Article ID: | iaor20172460 |
Volume: | 24 |
Issue: | 3-4 |
Start Page Number: | 177 |
End Page Number: | 186 |
Publication Date: | May 2017 |
Journal: | Journal of Multi-Criteria Decision Analysis |
Authors: | akir Sleyman |
Keywords: | performance, fuzzy sets, statistics: regression, measurement |
In logistics, performance measurement has been considered as a key competency to acquire world class performance. In light of this, we presented a robust methodology to establish an analysis framework for measuring logistics performance. The proposed hybrid methodology is a combination of criteria importance through intercritera correlation (CRITIC), simple additive weighting (SAW), and Peters' fuzzy regression methods. To the best of our knowledge, country‐based logistics performance is seldom studied in the literature.

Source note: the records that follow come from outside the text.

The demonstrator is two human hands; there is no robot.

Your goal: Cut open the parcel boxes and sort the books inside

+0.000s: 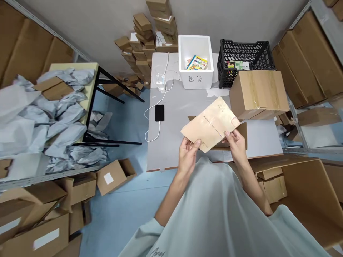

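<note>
Between my two hands is a thin cream booklet [210, 125], tilted, with a line of small print across it and a reddish mark at its right corner. My left hand [188, 155] grips its lower left edge, thumb on top. The lower right edge is pinched by my right hand [235, 142], with the thumb on the face and the fingers partly hidden below. Under the booklet lies an open flat cardboard box [243, 135] on the grey table [171, 150]; the booklet covers most of it.
On the table stand a white bin [196, 80] with colourful books, a black crate [246, 50], a closed carton [261, 94] and a phone [159, 113] on a white cable. A large open carton [308, 192] is at my right. Grey parcels [61, 114] cover the left table.
</note>
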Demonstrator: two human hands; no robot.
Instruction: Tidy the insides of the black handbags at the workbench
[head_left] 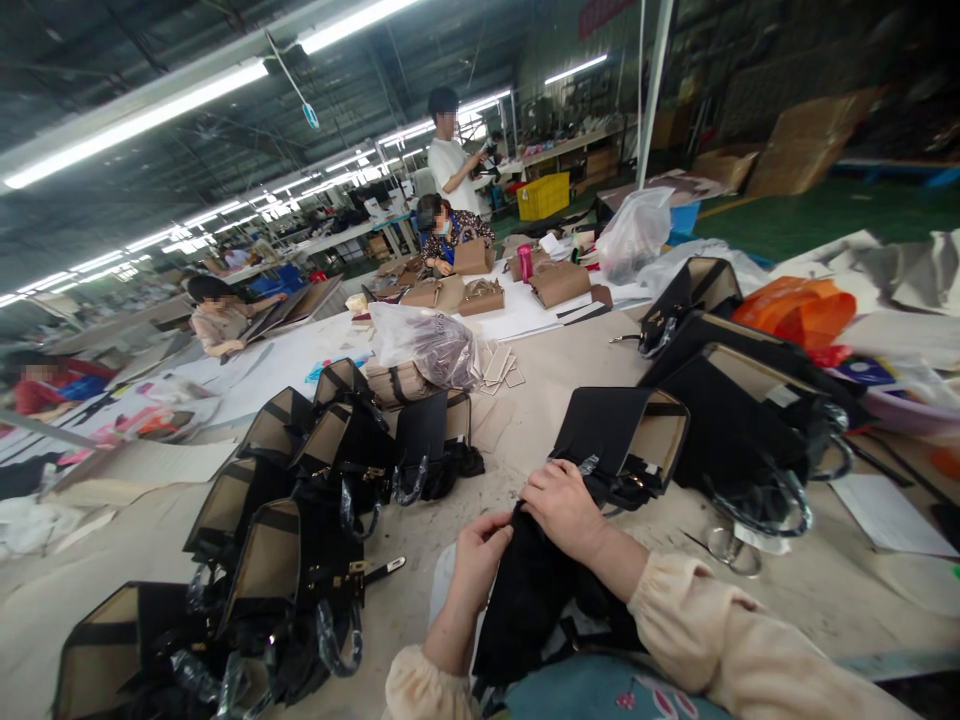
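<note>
A soft black fabric piece (525, 590) lies over my lap at the table's front edge. My left hand (484, 555) pinches its left upper edge between thumb and fingers. Over its top edge, the fingers of my right hand (566, 510) are curled and grip the cloth. Just beyond my right hand stands a black handbag (600, 430), its flap raised and its tan inside showing. Whether the fabric belongs to a bag is hidden by my arms and the folds.
Several black handbags (262, 570) with wrapped handles crowd the left; more black bags (750, 400) stand right. Scissors (731, 550) lie near my right forearm. A plastic bag (435, 345) and tan pieces (499, 365) sit farther back. Co-workers sit and stand beyond.
</note>
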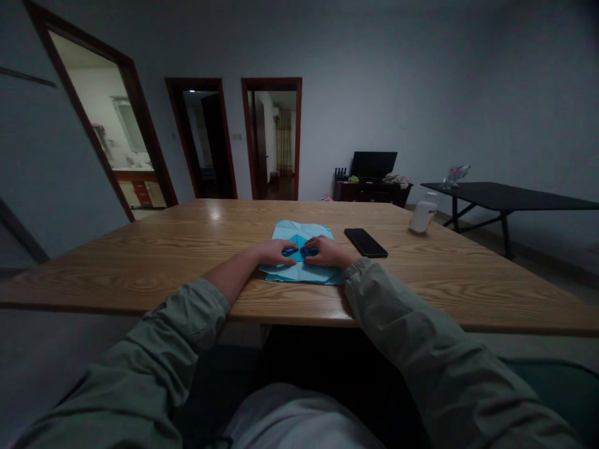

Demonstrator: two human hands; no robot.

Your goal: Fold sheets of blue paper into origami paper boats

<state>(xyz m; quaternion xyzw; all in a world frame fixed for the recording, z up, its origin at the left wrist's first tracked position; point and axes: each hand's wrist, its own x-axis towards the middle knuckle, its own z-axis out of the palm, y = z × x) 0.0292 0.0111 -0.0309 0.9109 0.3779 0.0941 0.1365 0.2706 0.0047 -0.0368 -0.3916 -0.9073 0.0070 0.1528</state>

Therefore, we measured the logistics performance of Organization for Economic Cooperation and Development (OECD) countries using the devised model based on the data of Logistics Performance Index 2014 provided by the World Bank. The introduced methodology, which is suitable to model imprecise relationships among system parameters, appears to be a practical alternative approach for the assessment of logistics performance. It should be noted that the evaluation framework presented in this paper is not confined to performance measurement case and can also be exploited in addressing other multiple criteria decision‐making problems incorporating uncertainty.